• _Task instructions_
Up to and including the line with "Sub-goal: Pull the", restate the records below word for word, beginning with their first line.

◇ ◇ ◇ ◇

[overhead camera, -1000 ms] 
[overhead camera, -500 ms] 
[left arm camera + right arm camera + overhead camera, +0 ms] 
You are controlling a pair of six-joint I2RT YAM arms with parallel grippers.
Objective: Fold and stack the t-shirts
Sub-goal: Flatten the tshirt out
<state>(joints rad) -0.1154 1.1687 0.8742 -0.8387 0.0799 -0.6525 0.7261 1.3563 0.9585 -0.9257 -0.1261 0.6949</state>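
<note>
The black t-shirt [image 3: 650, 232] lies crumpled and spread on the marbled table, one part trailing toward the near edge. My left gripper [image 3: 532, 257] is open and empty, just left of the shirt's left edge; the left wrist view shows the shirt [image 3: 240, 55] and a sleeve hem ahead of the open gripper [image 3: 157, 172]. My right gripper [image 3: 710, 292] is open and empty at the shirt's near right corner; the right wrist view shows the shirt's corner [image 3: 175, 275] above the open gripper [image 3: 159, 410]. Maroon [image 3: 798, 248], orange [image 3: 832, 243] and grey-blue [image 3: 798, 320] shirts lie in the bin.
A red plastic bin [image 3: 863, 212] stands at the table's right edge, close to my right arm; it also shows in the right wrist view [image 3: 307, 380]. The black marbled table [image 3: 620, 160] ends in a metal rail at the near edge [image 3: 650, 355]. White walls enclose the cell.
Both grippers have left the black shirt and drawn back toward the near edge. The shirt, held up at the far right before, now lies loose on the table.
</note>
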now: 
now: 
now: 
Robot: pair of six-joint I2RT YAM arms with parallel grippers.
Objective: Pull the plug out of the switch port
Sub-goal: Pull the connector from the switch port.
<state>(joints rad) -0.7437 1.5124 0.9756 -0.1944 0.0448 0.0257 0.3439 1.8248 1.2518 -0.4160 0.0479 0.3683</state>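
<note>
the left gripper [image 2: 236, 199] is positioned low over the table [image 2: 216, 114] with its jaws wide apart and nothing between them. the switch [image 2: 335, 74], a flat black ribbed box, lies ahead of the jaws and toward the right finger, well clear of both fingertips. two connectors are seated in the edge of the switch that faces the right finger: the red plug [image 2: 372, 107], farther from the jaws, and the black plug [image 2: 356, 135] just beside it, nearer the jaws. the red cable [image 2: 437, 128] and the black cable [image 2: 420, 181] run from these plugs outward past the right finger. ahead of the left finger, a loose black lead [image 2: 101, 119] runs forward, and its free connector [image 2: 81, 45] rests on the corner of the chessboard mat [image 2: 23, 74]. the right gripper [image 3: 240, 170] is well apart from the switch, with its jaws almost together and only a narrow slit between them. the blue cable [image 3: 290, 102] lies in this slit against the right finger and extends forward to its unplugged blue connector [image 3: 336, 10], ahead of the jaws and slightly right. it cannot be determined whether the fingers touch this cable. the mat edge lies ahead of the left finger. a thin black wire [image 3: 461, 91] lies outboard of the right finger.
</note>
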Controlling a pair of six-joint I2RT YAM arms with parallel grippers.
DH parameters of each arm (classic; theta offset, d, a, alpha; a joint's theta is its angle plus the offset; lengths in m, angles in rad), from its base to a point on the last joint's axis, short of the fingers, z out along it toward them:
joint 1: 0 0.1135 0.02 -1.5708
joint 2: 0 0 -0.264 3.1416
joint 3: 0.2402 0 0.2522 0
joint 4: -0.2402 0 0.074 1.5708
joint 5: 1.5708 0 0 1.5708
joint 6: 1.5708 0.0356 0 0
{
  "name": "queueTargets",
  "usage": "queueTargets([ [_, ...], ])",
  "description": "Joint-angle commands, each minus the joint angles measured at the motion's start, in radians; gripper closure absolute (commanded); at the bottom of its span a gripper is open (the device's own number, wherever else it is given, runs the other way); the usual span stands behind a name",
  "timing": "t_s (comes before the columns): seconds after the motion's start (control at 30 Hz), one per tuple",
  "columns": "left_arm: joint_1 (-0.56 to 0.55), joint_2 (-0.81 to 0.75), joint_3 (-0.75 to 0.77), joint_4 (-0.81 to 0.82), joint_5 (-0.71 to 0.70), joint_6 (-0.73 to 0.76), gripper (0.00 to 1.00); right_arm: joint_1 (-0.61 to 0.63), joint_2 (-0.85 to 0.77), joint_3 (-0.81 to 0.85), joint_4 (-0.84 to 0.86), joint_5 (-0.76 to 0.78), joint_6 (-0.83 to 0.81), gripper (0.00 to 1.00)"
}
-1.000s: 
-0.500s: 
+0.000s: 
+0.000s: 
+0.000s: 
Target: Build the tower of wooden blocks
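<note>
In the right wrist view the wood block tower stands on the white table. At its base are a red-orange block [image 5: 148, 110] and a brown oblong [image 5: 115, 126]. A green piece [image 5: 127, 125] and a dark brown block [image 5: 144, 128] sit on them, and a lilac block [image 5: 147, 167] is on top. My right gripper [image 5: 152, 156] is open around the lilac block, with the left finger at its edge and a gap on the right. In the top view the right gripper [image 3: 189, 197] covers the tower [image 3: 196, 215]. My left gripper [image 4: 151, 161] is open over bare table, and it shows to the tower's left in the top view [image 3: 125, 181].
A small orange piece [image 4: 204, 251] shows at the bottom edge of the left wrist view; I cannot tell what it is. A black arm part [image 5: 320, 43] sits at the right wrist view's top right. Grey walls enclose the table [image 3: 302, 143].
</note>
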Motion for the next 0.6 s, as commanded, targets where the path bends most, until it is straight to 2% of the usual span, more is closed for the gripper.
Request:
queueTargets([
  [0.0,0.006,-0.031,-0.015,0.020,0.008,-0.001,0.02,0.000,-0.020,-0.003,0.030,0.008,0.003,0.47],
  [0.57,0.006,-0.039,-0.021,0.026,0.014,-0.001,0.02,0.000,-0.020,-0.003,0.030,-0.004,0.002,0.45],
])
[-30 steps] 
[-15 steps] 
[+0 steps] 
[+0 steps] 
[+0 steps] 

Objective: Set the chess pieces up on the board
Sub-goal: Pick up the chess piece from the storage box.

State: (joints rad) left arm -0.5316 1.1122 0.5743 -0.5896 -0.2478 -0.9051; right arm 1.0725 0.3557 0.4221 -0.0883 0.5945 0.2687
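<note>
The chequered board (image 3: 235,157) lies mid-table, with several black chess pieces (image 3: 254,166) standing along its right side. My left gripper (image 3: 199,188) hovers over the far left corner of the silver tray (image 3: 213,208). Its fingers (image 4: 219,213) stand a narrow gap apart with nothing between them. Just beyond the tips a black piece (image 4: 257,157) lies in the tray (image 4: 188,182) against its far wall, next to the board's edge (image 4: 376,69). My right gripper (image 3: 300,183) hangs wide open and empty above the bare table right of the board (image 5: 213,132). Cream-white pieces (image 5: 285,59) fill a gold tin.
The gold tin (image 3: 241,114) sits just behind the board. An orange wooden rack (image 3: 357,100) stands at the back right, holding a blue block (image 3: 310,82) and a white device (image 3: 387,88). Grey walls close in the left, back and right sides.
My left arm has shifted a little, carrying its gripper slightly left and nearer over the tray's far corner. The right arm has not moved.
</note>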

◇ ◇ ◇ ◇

• _Output_
[overhead camera, -1000 ms] 
[overhead camera, -500 ms] 
[left arm camera + right arm camera + overhead camera, +0 ms] 
You are controlling a pair of six-joint I2RT YAM arms with parallel grippers.
Objective: Fold and stack the t-shirts
Sub-goal: Flatten the tshirt out
<state>(joints rad) -0.1154 1.1687 0.8742 -0.8387 0.0799 -0.6525 0.7261 1.3563 0.9585 -0.9257 -0.1261 0.6949</state>
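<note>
The black t-shirt [image 3: 650, 232] lies crumpled and spread on the marbled table, one part trailing toward the near edge. My left gripper [image 3: 532, 257] is open and empty, just left of the shirt's left edge; the left wrist view shows the shirt [image 3: 240, 55] and a sleeve hem ahead of the open gripper [image 3: 157, 172]. My right gripper [image 3: 710, 292] is open and empty at the shirt's near right corner; the right wrist view shows the shirt's corner [image 3: 175, 275] above the open gripper [image 3: 159, 410]. Maroon [image 3: 798, 248], orange [image 3: 832, 243] and grey-blue [image 3: 798, 320] shirts lie in the bin.
A red plastic bin [image 3: 863, 212] stands at the table's right edge, close to my right arm; it also shows in the right wrist view [image 3: 307, 380]. The black marbled table [image 3: 620, 160] ends in a metal rail at the near edge [image 3: 650, 355]. White walls enclose the cell.
Both grippers have left the black shirt and drawn back toward the near edge. The shirt, held up at the far right before, now lies loose on the table.
</note>
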now: 
now: 
now: 
Robot: pair of six-joint I2RT YAM arms with parallel grippers.
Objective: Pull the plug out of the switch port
Sub-goal: Pull the connector from the switch port.

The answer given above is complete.